Она села напротив него и поставила перед ним стакан.

— Знаешь, мне кажется, пришло время рассказать о том, что тебя мучает.

— О чем?

— О них. Рассказать кое-кому, кто подозревает, что тебя посещают привидения.

— Привидения. — Одно это слово вызывало мурашки, бегущие по спине. Кому-то, кто подозревает? Кому? Он смотрел в стакан пустым взглядом: в виски находилось временное прибежище его мятущейся души.

— Если ты выговоришься, облечешь все в слова…

— Как у тебя дела? Каково тебе живется без ежечасного планирования? Ты хоть немножко отдохнула? Или еще больше волнуешься? — Он не смотрел на нее, боясь того, что сможет прочесть в ее глазах.

— Я впервые не могу предусмотреть следующий ход, — в ее голосе не слышалось никаких эмоций. — В операции с Толстяком у меня была информация, с которой можно работать. О, конечно, я, напряженная, напуганная до смерти, боялась сделать ошибку, неверно оценить ситуацию. Но сейчас? Не знаю, Виктор. Не знаю, чего ожидать, как строить планы в деле, в котором у меня совершенно нет опыта.

Он исподтишка взглянул на нее, заметив, как заструились се волосы, когда пальцы машинально стали перебирать их. У нее было встревоженное лицо.

— Всему свое время.

Она глубоко вздохнула.

— Может быть. Я чувствую, что иду по темному переулку с завязанными глазами. Пока я могу дотрагиваться до стен, я знаю, куда идти дальше. А повсюду затаилась опасность. Шныряют воры и разбойники, а я не могу их увидеть Где они? Над головой? Или за мусорным баком? Вернуться назад нельзя. Я могу только красться вперед и со страхом ждать, чем же все это закончится. Это место называлось Бараки…

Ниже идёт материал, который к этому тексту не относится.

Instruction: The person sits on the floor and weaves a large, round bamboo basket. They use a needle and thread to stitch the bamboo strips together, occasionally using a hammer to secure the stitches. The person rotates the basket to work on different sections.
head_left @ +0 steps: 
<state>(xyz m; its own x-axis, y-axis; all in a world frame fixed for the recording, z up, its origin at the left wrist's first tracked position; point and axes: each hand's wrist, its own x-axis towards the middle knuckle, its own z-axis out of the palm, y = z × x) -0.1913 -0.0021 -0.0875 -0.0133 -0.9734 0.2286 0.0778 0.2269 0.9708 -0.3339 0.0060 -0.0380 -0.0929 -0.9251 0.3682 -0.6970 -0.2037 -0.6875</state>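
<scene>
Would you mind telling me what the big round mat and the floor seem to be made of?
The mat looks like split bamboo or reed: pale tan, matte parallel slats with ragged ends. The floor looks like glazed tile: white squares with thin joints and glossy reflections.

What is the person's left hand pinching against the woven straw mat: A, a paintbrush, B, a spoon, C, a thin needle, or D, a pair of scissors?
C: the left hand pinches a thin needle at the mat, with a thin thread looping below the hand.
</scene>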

Он прикусил язык, удерживая слова, рвущиеся из горла. Почему он не может рассказать ей? Темный переулок? Да, очень точно.

— Я могу чем-нибудь помочь?

Вернулась та же смущенная улыбка.

— Ты что, можешь видеть будущее?

Он покачал головой:

— Нет, но если бы я мог…

— Тебе надо приглядывать за Габания. Мэрфи говорит, что он все еще не справился со своими проблемами.

Виктор вздохнул. Нет, Мика никогда с ними не справится. Может быть, именно поэтому я дорожу его присутствием? Потому что он тоже был там и стал символом? Источником силы? Почему он никогда не просыпается с криками среди ночи? Дрожащими пальцами он потер глаза. Это так, Виктор? Неужели ты зависишь от силы Мики, черпаешь у него силы?